The copy you return should hold only the lines from the top of the data below through the line with "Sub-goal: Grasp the", each duplicated exactly and with no pictures.

Data shown:
=== Section Start ===

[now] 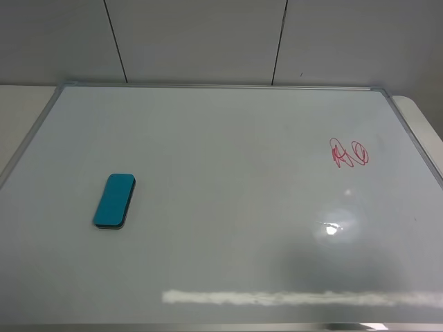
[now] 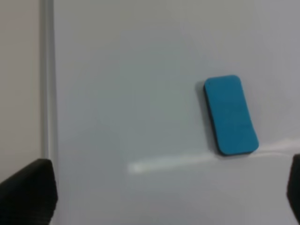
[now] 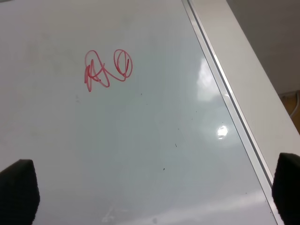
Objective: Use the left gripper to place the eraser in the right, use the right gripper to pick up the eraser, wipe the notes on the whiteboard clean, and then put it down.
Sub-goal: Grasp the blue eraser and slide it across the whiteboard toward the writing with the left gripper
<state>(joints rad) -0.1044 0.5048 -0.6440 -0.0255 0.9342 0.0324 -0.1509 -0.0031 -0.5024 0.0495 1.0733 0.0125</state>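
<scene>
The teal-blue eraser (image 1: 115, 200) lies flat on the left part of the whiteboard (image 1: 221, 152). The red notes (image 1: 348, 153) are on the board's right part. Neither arm shows in the exterior high view. In the left wrist view the left gripper (image 2: 161, 197) is open and empty, with only its black fingertips (image 2: 28, 192) at the frame corners; the eraser (image 2: 230, 115) lies ahead of it, apart. In the right wrist view the right gripper (image 3: 152, 192) is open and empty above the board, and the notes (image 3: 108, 69) lie ahead of it.
The board's silver frame (image 1: 208, 86) lies on a cream table (image 1: 21, 104) that shows at the left and at the right (image 3: 248, 70). A grey panelled wall (image 1: 208, 34) stands behind. Lamp glare (image 1: 332, 228) marks the board's right front.
</scene>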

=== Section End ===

Answer for this exercise:
[now] 
[now] 
[now] 
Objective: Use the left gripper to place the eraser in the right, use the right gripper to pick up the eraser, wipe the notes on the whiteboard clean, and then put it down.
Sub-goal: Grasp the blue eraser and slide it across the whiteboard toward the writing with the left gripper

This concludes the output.